BEGIN

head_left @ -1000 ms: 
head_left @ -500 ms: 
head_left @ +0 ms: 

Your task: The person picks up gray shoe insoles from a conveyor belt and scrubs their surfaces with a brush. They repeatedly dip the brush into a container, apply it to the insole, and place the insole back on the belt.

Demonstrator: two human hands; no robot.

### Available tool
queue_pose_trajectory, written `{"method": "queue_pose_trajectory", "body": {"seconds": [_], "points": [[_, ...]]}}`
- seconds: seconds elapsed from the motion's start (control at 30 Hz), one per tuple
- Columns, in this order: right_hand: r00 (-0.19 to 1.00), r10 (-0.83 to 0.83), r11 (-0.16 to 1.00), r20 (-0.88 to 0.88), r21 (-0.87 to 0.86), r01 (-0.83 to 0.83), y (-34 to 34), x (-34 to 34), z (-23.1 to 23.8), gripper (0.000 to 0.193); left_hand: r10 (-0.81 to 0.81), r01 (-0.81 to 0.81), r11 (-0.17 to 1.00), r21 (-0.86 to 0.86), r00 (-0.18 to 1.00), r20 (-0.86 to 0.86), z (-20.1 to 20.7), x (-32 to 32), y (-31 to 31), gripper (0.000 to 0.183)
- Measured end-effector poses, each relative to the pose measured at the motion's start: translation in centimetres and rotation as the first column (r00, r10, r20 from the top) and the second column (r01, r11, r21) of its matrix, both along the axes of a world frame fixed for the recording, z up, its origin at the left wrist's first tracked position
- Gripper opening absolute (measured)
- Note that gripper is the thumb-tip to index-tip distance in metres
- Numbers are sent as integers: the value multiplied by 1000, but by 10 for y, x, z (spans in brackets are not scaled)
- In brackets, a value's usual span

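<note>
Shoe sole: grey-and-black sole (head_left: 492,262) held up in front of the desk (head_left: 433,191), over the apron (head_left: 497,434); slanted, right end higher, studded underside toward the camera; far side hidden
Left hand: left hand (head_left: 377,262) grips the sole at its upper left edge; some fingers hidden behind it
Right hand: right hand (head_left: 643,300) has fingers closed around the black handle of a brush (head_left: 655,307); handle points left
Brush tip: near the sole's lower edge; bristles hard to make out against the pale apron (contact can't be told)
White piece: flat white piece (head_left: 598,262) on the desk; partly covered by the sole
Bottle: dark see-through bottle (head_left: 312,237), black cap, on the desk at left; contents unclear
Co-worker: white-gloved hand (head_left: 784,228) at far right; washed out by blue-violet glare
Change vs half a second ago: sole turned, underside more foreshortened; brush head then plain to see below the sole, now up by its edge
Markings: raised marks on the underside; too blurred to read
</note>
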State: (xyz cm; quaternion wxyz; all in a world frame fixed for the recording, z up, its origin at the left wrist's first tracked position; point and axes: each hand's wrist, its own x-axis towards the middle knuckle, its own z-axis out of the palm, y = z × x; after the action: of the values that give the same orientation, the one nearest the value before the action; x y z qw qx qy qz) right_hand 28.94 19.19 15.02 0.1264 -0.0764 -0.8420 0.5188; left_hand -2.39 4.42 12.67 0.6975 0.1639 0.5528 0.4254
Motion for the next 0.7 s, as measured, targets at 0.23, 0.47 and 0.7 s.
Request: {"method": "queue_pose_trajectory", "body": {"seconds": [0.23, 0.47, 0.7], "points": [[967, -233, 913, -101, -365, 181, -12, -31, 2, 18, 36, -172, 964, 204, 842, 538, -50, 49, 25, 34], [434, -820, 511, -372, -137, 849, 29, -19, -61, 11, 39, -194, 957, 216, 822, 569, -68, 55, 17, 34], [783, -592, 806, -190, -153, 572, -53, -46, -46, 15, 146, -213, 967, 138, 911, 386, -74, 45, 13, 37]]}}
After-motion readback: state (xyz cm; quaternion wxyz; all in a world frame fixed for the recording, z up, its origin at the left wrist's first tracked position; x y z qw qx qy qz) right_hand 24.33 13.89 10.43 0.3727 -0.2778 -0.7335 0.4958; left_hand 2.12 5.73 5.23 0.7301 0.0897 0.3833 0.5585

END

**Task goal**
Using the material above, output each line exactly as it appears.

**Answer box**
head_left @ -1000 ms: 
head_left @ -500 ms: 
head_left @ +0 ms: 

Your task: The person picks up gray shoe insoles from a conveyor belt and scrubs their surfaces with a brush. They repeatedly dip the brush into a container, apply it to the insole, and place the insole back on the belt.

Demonstrator: two human hands; no robot.

### Available tool
queue_pose_trajectory, written `{"method": "queue_pose_trajectory", "body": {"seconds": [_], "points": [[_, ...]]}}`
- seconds: seconds elapsed from the motion's start (control at 30 Hz), one per tuple
- Columns, in this order: right_hand: r00 (-0.19 to 1.00), r10 (-0.83 to 0.83), r11 (-0.16 to 1.00), r20 (-0.88 to 0.88), r21 (-0.87 to 0.86), r01 (-0.83 to 0.83), y (-34 to 34), x (-34 to 34), z (-23.1 to 23.8), gripper (0.000 to 0.193); left_hand: r10 (-0.81 to 0.81), r01 (-0.81 to 0.81), r11 (-0.17 to 1.00), r21 (-0.86 to 0.86), r00 (-0.18 to 1.00), r20 (-0.86 to 0.86), z (-20.1 to 20.7), x (-32 to 32), y (-31 to 31), gripper (0.000 to 0.183)
- Measured end-effector poses, each relative to the pose measured at the motion's start: translation in centimetres and rotation as the first column (r00, r10, r20 from the top) and the second column (r01, r11, r21) of its matrix, both along the axes of a world frame fixed for the recording, z up, its origin at the left wrist's first tracked position
- Gripper opening absolute (measured)
- Note that gripper is the thumb-tip to index-tip distance in metres
- Numbers are sent as integers: the value multiplied by 1000, but by 10 for y, x, z (spans in brackets are not scaled)
- In brackets, a value's usual span

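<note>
Shoe sole: grey-and-black sole (head_left: 492,262) held up in front of the desk (head_left: 433,191), over the apron (head_left: 497,434); slanted, right end higher, studded underside toward the camera; far side hidden
Left hand: left hand (head_left: 377,262) grips the sole at its upper left edge; some fingers hidden behind it
Right hand: right hand (head_left: 643,300) has fingers closed around the black handle of a brush (head_left: 655,307); handle points left
Brush tip: near the sole's lower edge; bristles hard to make out against the pale apron (contact can't be told)
White piece: flat white piece (head_left: 598,262) on the desk; partly covered by the sole
Bottle: dark see-through bottle (head_left: 312,237), black cap, on the desk at left; contents unclear
Co-worker: white-gloved hand (head_left: 784,228) at far right; washed out by blue-violet glare
Change vs half a second ago: sole turned, underside more foreshortened; brush head then plain to see below the sole, now up by its edge
Markings: raised marks on the underside; too blurred to read
</note>
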State: (xyz cm; quaternion wxyz; all in a world frame fixed for the recording, z up, its origin at the left wrist's first tracked position; point and axes: each hand's wrist, its own x-axis towards the middle knuckle, its own z-axis out of the palm, y = z × x; after the action: of the values that give the same orientation, the one nearest the value before the action; x y z qw qx qy qz) right_hand 28.94 19.19 15.02 0.1264 -0.0764 -0.8420 0.5188; left_hand -2.39 4.42 12.67 0.6975 0.1639 0.5528 0.4254
Motion for the next 0.7 s, as measured, targets at 0.23, 0.47 and 0.7 s.
Request: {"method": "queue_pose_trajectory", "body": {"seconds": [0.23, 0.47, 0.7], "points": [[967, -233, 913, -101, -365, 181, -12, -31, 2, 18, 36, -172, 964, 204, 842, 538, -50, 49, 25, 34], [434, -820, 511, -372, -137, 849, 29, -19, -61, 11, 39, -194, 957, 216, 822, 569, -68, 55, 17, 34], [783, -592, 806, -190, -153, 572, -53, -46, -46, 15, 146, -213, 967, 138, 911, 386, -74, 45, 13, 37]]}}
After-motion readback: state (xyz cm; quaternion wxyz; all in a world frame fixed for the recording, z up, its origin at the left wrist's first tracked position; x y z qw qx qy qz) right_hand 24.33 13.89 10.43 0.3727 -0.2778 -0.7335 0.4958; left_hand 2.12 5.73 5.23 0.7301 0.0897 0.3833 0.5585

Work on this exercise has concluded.